◆ EXERCISE AIM: The answer is to be an exact copy of the lines below running from the line with "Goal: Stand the" down to the line with "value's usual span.", both ends included, and nothing more.
GIVEN DATA Start Marker
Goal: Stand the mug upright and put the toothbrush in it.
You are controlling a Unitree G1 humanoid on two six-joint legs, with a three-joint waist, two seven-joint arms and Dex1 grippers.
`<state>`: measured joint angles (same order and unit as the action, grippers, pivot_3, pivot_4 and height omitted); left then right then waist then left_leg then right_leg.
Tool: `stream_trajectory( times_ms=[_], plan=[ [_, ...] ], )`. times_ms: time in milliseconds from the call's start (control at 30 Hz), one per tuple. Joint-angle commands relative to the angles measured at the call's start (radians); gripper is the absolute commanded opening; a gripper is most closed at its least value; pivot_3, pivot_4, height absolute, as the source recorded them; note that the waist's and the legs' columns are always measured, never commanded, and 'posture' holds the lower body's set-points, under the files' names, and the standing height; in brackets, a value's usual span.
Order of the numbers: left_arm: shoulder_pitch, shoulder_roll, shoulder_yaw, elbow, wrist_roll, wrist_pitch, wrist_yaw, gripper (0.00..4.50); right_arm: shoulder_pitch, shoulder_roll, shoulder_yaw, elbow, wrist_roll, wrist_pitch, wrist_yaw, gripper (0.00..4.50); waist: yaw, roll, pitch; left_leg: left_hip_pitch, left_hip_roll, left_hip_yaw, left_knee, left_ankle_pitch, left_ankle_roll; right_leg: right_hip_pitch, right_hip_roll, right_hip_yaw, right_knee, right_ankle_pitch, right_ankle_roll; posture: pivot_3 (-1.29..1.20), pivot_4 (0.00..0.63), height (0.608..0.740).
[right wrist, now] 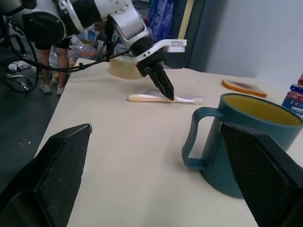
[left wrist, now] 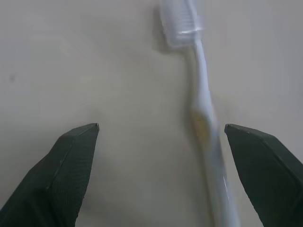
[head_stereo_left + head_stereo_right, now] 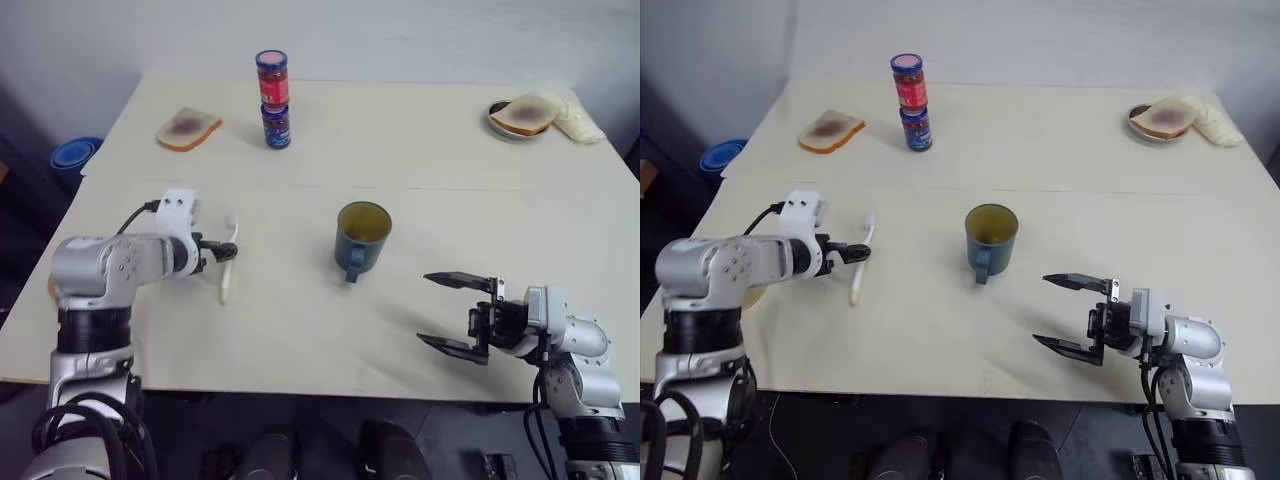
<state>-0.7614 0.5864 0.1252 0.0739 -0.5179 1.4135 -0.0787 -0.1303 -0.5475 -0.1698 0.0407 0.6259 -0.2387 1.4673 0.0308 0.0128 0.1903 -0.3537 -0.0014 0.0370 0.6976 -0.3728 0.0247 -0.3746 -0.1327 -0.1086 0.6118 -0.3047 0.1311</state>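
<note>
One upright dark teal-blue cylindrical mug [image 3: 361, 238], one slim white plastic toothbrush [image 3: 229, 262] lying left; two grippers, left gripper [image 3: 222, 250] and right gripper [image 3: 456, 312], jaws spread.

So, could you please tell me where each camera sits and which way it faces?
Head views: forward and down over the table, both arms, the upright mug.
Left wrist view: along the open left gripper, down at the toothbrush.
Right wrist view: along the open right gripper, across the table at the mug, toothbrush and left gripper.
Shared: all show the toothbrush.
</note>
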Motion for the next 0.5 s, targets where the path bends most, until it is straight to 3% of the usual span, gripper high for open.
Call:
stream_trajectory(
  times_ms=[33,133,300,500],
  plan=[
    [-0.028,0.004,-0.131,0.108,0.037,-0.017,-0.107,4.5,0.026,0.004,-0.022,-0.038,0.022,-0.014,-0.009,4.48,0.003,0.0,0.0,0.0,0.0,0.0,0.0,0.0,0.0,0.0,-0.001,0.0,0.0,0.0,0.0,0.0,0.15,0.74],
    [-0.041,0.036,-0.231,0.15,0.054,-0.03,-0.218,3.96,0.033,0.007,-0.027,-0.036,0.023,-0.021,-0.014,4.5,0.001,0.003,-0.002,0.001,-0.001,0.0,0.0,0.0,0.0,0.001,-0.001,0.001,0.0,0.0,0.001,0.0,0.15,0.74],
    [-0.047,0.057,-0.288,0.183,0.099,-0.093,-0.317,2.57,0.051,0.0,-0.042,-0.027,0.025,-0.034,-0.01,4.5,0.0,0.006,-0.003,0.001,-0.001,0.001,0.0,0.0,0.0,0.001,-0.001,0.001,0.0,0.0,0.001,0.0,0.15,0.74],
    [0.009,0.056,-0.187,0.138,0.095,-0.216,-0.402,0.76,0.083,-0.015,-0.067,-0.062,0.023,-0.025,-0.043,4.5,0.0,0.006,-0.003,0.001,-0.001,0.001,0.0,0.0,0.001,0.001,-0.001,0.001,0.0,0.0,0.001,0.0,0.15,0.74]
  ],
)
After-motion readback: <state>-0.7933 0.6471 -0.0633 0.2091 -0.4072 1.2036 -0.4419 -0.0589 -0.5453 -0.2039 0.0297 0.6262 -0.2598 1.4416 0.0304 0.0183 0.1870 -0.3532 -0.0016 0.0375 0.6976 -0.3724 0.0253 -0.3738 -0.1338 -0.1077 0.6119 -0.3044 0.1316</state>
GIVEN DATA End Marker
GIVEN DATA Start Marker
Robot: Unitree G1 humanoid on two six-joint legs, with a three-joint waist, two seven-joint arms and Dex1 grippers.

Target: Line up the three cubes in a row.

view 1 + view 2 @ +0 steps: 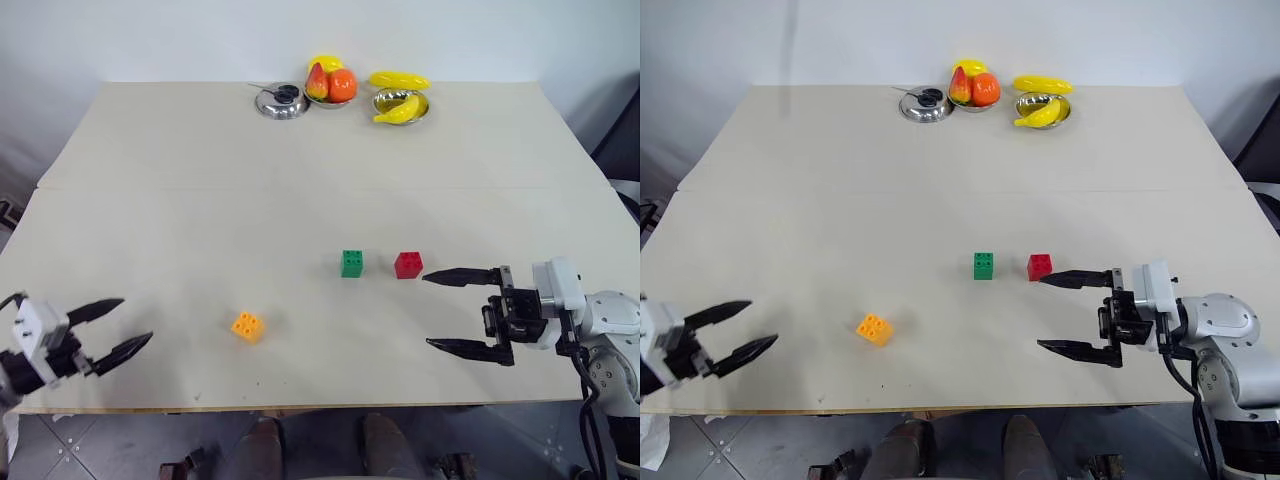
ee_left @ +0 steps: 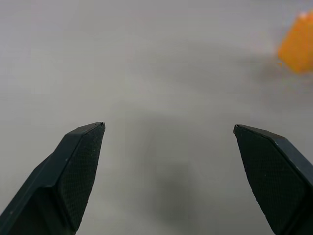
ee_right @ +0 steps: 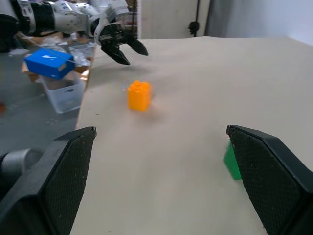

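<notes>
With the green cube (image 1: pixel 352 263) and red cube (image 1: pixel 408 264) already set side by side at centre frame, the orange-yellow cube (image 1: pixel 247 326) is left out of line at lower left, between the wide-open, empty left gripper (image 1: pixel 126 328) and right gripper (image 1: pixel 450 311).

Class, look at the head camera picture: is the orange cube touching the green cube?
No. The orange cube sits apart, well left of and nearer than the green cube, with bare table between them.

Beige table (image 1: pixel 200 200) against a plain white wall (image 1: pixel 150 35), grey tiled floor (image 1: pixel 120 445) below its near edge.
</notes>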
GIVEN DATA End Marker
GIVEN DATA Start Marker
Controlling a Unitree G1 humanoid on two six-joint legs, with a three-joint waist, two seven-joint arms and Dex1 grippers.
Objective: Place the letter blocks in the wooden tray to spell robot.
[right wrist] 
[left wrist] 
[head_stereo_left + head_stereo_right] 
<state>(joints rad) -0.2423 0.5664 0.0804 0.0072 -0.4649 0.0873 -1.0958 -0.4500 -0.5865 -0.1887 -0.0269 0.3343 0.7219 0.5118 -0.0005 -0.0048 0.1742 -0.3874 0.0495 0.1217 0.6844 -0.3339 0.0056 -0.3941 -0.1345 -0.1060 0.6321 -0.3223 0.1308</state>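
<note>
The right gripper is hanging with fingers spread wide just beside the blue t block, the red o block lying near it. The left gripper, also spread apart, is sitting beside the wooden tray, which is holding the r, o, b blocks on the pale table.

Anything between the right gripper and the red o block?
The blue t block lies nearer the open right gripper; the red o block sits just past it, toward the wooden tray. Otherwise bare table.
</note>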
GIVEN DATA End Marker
◆ EXPECTED ANSWER:
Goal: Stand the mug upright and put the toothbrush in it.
You are controlling a Unitree G1 humanoid on two six-joint legs, with a three-joint waist, two seven-joint arms and Dex1 grippers.
`<state>`: measured joint angles (same order and unit as the action, grippers, pivot_3, pivot_4 and height omitted); left then right then waist then left_leg then right_leg.
Tool: `stream_trajectory( times_ms=[_], plan=[ [_, ...] ], )`. times_ms: time in milliseconds from the call's start (control at 30 Hz), one per tuple. Joint-angle commands relative to the angles measured at the call's start (radians); gripper is the absolute commanded opening; a gripper is most closed at its least value; pivot_3, pivot_4, height absolute, as the source recorded them; note that the waist's and the legs' columns are always measured, never commanded, and 'posture' holds the lower body's set-points, under the files' names, and the standing height; in brackets, a value's usual span.

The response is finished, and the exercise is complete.